Comment drafting, code-context analysis and review notes
Draft comments that explain intent, risk and maintenance context instead of repeating syntax. Paste a code snippet or describe the behavior, choose the language and comment type, review detected signals, compare alternatives and copy a comment that belongs in the codebase.
A good comment is still optional. Keep it when it explains context the code cannot express clearly through names, structure or tests.
Good code comments explain the reason a reader cannot infer
A useful code comment is not a translation of syntax into English. Future maintainers can already read a loop, a condition or a function call. What they need is the part the code cannot say cleanly: why a failure is left visible, why a timeout is handled differently, why a configuration value looks strange, why a security rule is intentionally strict, or why a temporary workaround should be removed after a platform change.
This generator starts from that editorial idea. It asks why the comment exists, who will read it, which language syntax is needed and which constraints must stay true. It also scans the pasted text for signals such as network calls, security terms, TODOs, magic values, config keys and failure handling. The result is not a promise that every comment belongs in the code. It is a better draft and review process before you add one.
When a comment is worth keeping
Comments earn their place when changing the code without context would create a bug, weaken security or confuse support. A docblock can explain input contracts and visible failure behavior. An inline note can protect a surprising branch. A review comment can point out the risk a teammate should verify.

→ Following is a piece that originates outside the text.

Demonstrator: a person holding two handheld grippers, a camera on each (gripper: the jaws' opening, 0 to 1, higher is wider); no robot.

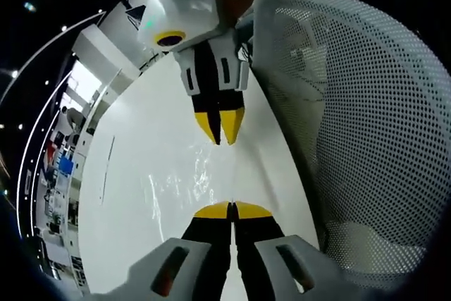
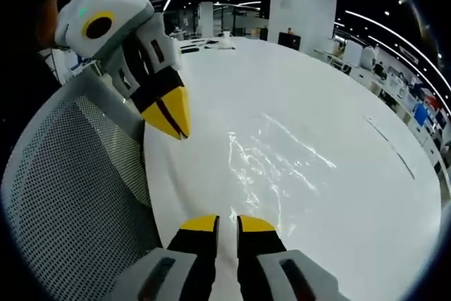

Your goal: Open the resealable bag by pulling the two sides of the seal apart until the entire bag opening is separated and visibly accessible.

A configuration note can keep production values from being copied blindly into another environment.
- Docblock works when a function or module needs intent, inputs and caveats.
- Inline note works near a small non-obvious decision.
- Review comment works when the next action belongs in code review, not source.
- Configuration note works for environment, deployment and feature flag risks.
- TODO with owner is only useful when it says who should revisit the decision and why.
How to avoid comments that rot
First try to improve names, split a function or add tests. If the comment still carries unique context, make it precise and small. Avoid repeating implementation details that will change during the next refactor. Tie the comment to a reason: a contract, limitation, external system, bug class or operational concern. When possible, include the condition under which the comment should be removed.
Practical examples
A security header checker needs comments that keep failed network checks from being reported as safe. A billing webhook needs comments around idempotency because duplicate events are normal. A CSS override may need a short note explaining the browser or theme behavior it fixes. A SQL filter may need to explain a business rule, not the fact that a WHERE clause exists.
Common questions
Should every function have a docblock?
No. A small function with clear names and obvious behavior may not need one. Add a docblock when the contract, edge case or operational reason matters.
Are TODO comments bad?
They are bad when they are vague. A useful TODO names the owner, reason and condition for removal or follow-up.
Can comments replace tests?
No. Comments explain context. Tests prove behavior. The best codebases use both where they serve different jobs.
What makes a good code comment?
It explains the why, not the what. The code already shows what it does; a comment should capture intent, trade-offs and gotchas that are not obvious from reading it.
Should every function have a doc comment?
Public APIs and non-trivial functions, yes, so callers understand parameters and behaviour. Trivial getters and self-explanatory code do not need ceremony.
Do comments go stale?
They do when code changes and the comment does not, which is worse than no comment. Keep comments close to the code they describe and update them in the same change.